Segment Open

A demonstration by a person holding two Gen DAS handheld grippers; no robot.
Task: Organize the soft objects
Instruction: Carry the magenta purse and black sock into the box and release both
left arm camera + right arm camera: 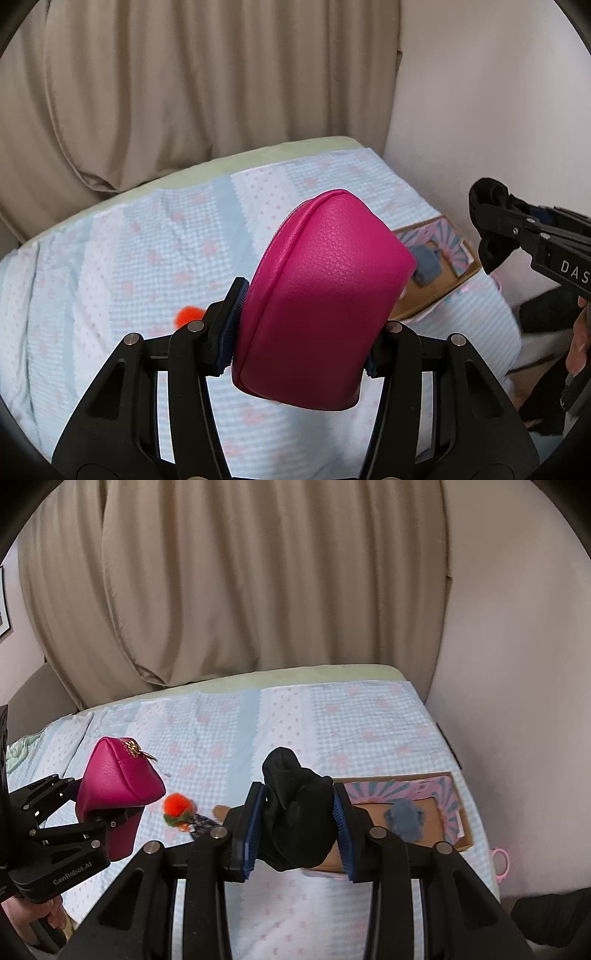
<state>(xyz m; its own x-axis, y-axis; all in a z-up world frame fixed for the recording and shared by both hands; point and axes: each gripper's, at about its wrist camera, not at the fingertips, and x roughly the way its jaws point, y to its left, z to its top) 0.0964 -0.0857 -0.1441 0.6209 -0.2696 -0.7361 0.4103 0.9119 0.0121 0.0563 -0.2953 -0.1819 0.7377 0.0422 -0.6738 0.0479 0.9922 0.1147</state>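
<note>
My left gripper [301, 325] is shut on a magenta zip pouch [317, 299] and holds it above the bed; the pouch also shows in the right wrist view [118, 779]. My right gripper [299, 823] is shut on a black sock [295, 808], held above the bed near the cardboard box [432, 808]; it also shows in the left wrist view [491, 225]. A grey-blue soft item [404, 816] lies in the box. An orange pom-pom [179, 805] lies on the bedcover.
The bed has a light blue checked cover [332, 716]. Beige curtains [240, 590] hang behind it and a wall [517, 664] runs along the right. A pink ring [500, 860] lies at the bed's right edge. A dark patterned item [201, 821] lies beside the pom-pom.
</note>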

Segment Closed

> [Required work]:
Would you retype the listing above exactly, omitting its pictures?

> [Exercise output]:
A demonstration by a person holding two Gen DAS handheld grippers; no robot.
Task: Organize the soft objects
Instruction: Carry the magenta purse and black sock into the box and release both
left arm camera + right arm camera: 
<state>(xyz m; its own x-axis, y-axis; all in a z-up world frame fixed for the recording and shared by both hands; point and axes: each gripper's, at about its wrist camera, not at the fingertips, and x roughly the way its jaws point, y to its left, z to its top) 0.0964 -0.0857 -0.1441 0.6209 -0.2696 -0.7361 0.4103 0.9119 0.0121 0.0563 -0.2953 -0.1819 0.7377 0.0422 -0.6738 0.0479 0.9922 0.1147</state>
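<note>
My left gripper [301, 325] is shut on a magenta zip pouch [317, 299] and holds it above the bed; the pouch also shows in the right wrist view [118, 779]. My right gripper [299, 823] is shut on a black sock [295, 808], held above the bed near the cardboard box [432, 808]; it also shows in the left wrist view [491, 225]. A grey-blue soft item [404, 816] lies in the box. An orange pom-pom [179, 805] lies on the bedcover.
The bed has a light blue checked cover [332, 716]. Beige curtains [240, 590] hang behind it and a wall [517, 664] runs along the right. A pink ring [500, 860] lies at the bed's right edge. A dark patterned item [201, 821] lies beside the pom-pom.
</note>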

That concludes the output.